Our discussion and analysis of our financial condition and results of operations is based on our financial statements, which have been prepared in accordance with accounting principles generally accepted in the United States. The preparation of these consolidated financial statements requires us to make estimates and judgments that affect the reported amounts of assets, liabilities, revenues and expenses. We base our estimates on historical experience and on various other assumptions that we believe to be reasonable under the circumstances, the results of which form the basis for making judgments about the carrying values of assets and liabilities that are not readily apparent from other sources. Actual results may differ from these estimates under different assumptions or conditions. We believe the following critical accounting policies affect our most significant judgments and estimates used in preparation of our consolidated financial statements.

 

Oil and Gas Properties, Successful Efforts Method. The successful efforts method of accounting is used for oil and gas exploration and production activities.
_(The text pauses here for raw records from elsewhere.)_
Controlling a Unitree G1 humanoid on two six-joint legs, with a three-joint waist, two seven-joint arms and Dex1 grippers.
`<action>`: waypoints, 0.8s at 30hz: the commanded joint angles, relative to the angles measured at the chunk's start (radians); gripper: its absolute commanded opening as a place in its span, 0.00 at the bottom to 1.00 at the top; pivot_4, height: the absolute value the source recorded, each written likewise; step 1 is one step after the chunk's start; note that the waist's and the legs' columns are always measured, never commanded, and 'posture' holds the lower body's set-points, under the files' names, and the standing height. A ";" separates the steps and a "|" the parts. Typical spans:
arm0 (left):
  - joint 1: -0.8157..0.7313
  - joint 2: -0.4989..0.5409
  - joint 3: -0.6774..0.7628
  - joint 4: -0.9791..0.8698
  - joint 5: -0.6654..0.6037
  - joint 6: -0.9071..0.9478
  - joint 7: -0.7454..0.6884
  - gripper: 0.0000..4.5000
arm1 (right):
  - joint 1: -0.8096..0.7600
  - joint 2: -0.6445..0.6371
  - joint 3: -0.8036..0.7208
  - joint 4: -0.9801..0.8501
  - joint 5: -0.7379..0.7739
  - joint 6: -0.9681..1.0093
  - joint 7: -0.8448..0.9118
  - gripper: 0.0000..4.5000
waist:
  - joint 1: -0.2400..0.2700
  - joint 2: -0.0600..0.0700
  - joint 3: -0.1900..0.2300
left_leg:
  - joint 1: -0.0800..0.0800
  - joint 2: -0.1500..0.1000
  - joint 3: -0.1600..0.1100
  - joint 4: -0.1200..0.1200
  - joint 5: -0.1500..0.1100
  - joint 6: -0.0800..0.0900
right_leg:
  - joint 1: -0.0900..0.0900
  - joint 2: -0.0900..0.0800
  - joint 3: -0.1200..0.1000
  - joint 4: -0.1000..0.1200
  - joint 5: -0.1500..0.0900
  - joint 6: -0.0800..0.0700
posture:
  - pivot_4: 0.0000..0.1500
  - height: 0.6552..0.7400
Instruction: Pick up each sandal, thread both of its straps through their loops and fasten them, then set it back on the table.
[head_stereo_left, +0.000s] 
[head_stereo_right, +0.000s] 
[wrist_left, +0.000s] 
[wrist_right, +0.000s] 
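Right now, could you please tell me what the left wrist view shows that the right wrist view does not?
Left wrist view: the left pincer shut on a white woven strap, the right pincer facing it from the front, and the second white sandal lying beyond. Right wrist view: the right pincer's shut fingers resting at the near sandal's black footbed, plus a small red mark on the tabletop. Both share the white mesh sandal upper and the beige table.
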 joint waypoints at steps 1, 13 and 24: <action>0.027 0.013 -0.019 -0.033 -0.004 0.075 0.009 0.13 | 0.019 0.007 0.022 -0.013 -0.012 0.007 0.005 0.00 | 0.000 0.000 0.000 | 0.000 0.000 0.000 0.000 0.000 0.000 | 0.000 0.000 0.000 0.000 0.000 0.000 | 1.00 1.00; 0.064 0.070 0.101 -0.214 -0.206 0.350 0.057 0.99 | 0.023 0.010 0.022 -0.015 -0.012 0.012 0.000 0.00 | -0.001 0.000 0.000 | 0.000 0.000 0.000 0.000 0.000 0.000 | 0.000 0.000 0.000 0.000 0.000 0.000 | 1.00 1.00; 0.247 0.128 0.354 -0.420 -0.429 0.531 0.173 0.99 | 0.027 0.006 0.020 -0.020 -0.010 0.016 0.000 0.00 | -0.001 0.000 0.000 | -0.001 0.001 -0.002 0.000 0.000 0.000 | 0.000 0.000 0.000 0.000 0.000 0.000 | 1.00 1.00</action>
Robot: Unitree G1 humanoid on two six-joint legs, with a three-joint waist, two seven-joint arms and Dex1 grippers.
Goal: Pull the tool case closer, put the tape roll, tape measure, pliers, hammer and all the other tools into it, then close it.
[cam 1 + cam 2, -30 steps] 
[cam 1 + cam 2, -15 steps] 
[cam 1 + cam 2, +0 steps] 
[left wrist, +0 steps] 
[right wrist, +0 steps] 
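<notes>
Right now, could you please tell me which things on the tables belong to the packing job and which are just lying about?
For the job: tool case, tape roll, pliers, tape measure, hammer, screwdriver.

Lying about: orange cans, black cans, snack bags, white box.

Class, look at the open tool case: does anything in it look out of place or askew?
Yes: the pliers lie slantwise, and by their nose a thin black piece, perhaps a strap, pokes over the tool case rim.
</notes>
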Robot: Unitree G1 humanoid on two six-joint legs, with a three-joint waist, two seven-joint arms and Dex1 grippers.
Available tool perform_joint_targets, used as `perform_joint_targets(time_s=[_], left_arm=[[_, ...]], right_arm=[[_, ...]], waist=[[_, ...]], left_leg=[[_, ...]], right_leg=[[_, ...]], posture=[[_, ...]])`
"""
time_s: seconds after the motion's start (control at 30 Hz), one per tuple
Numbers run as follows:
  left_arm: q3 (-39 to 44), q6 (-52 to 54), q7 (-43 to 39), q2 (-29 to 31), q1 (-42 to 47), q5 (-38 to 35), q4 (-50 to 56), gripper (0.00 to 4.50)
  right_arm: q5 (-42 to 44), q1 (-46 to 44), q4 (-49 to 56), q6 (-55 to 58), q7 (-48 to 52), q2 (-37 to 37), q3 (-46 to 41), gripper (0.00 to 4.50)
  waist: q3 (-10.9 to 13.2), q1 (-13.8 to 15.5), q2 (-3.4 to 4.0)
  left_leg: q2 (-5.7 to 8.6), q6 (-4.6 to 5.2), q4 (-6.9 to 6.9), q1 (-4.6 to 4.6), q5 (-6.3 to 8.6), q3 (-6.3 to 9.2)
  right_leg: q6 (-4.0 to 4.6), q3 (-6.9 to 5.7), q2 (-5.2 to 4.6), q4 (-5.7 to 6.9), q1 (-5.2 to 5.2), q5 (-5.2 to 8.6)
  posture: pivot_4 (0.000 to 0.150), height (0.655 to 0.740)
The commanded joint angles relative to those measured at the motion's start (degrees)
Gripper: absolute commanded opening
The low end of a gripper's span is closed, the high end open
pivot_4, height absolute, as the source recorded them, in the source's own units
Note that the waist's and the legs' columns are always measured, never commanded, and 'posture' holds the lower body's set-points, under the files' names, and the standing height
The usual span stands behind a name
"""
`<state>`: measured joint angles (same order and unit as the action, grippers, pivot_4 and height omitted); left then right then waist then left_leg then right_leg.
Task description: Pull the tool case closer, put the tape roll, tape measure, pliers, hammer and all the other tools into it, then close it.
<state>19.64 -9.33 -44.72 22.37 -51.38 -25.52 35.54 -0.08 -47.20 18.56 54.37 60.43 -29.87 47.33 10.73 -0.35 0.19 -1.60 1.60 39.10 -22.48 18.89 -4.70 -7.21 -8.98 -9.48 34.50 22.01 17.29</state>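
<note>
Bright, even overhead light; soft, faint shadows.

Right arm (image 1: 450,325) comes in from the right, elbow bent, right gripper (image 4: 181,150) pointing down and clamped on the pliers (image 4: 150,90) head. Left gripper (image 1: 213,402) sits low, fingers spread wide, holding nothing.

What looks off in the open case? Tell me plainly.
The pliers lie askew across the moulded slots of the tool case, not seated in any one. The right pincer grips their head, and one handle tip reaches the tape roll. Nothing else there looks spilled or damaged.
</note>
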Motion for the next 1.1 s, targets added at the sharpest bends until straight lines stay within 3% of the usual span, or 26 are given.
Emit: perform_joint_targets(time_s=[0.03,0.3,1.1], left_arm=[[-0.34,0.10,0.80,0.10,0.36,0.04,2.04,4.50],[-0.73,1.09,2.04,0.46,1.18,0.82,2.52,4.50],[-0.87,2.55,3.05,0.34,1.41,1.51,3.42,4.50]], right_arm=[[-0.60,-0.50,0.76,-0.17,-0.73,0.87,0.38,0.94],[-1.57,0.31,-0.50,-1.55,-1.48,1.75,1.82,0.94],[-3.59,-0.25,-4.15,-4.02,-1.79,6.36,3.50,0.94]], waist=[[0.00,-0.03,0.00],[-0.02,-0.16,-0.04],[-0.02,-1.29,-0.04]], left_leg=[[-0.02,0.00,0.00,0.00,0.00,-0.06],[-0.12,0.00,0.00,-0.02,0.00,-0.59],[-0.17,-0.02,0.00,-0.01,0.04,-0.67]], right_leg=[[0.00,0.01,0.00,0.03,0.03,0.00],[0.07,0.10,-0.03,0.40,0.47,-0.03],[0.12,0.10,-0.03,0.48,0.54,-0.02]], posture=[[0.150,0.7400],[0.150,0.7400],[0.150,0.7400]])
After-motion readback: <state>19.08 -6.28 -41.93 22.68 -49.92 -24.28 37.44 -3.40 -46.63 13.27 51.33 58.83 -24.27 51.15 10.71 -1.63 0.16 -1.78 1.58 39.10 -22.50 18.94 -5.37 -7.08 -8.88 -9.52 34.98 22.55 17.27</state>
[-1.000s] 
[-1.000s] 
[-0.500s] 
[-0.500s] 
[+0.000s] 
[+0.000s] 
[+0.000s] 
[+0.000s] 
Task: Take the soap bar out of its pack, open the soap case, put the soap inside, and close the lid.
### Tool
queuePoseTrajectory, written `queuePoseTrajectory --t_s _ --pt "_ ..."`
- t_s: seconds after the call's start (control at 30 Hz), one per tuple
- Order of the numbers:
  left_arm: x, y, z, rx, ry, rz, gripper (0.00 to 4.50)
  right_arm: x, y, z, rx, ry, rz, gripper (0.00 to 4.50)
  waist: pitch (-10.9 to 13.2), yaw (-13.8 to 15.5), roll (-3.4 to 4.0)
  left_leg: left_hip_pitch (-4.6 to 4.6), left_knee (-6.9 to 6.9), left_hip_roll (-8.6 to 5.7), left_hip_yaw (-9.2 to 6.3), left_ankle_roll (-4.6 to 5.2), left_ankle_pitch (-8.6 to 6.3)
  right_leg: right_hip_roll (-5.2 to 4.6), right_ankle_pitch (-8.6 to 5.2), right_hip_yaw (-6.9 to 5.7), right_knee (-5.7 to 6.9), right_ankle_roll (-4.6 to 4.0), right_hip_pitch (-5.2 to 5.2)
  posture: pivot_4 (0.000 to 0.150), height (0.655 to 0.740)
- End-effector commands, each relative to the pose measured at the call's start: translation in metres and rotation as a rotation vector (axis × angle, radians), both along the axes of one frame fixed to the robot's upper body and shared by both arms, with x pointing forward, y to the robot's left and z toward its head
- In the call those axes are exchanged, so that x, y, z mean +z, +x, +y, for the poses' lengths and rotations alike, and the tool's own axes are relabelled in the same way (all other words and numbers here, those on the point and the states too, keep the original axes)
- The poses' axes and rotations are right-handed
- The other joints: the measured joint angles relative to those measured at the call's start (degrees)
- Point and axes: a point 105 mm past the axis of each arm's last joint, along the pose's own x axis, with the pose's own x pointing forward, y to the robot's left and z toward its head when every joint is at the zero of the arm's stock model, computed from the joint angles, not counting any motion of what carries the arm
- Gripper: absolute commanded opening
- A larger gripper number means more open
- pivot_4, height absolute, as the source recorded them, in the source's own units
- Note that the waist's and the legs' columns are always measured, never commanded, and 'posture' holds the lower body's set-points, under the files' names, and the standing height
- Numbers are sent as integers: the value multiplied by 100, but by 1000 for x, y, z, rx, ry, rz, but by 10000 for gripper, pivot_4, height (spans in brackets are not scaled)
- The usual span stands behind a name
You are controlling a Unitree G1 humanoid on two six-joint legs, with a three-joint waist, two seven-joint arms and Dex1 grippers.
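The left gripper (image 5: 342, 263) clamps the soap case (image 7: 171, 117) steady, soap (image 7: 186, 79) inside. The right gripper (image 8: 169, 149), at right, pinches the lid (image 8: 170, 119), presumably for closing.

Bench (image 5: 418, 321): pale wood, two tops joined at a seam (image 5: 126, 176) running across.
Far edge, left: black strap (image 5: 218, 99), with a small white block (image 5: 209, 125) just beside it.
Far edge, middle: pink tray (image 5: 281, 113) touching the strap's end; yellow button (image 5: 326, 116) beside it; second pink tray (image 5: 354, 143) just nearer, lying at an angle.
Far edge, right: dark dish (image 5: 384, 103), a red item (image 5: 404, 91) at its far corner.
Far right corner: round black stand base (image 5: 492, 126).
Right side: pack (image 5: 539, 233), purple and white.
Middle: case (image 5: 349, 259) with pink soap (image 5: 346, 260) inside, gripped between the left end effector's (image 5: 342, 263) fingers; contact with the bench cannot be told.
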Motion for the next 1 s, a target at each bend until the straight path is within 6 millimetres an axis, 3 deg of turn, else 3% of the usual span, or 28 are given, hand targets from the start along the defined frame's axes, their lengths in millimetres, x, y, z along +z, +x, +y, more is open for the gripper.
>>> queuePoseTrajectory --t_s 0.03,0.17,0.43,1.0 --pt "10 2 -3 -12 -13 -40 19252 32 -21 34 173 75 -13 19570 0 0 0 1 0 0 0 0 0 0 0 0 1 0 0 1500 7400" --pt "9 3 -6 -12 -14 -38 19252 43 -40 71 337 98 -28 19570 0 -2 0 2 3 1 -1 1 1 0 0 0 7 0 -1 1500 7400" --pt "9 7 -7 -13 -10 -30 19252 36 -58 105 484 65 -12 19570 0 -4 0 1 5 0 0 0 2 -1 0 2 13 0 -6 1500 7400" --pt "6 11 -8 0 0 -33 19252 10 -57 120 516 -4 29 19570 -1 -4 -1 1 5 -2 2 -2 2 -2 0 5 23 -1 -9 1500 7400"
Under this method, all costs for development wells, support equipment and facilities, and proved mineral interests in oil and gas properties are capitalized. Geological and geophysical costs are expensed when incurred. Costs of exploratory wells are capitalized as exploration and evaluation assets pending determination of whether the wells find proved oil and gas reserves. Proved oil and gas reserves are the estimated quantities of crude oil and natural gas which geological and engineering data demonstrate with reasonable certainty to be recoverable in future years from known reservoirs under existing economic and operating conditions, (i.e., prices and costs as of the date the estimate is made). Prices include consideration of changes in existing prices provided only by contractual arrangements, but not on escalations based upon future conditions.

 

Exploratory wells in areas not requiring major capital expenditures are evaluated for economic viability within one year of completion of drilling. The related well costs are expensed as dry holes if it is determined that such economic viability is not attained. Otherwise, the related well costs are reclassified to oil and gas properties and subject to impairment review. For exploratory wells that are found to have economically viable reserves in areas where major capital expenditure will be required before production can commence, the related well costs remain capitalized only if additional drilling is under way or firmly planned. Otherwise, the related well costs are expensed as dry holes.

 

Exploration and evaluation expenditures incurred subsequent to the acquisition of an exploration asset in a business combination are accounted for in accordance with the policy outlined above.

 

Depreciation, depletion and amortization of capitalized oil and gas properties is calculated on a field-by-field basis using the unit of production method. Lease acquisition costs are amortized over the total estimated proved developed and undeveloped reserves and all other capitalized costs are amortized over proved developed reserves. Costs specific to developmental wells for which drilling is in progress or uncompleted are capitalized as wells in progress and not subject to amortization until completion and production commences, at which time amortization on the basis of production will begin.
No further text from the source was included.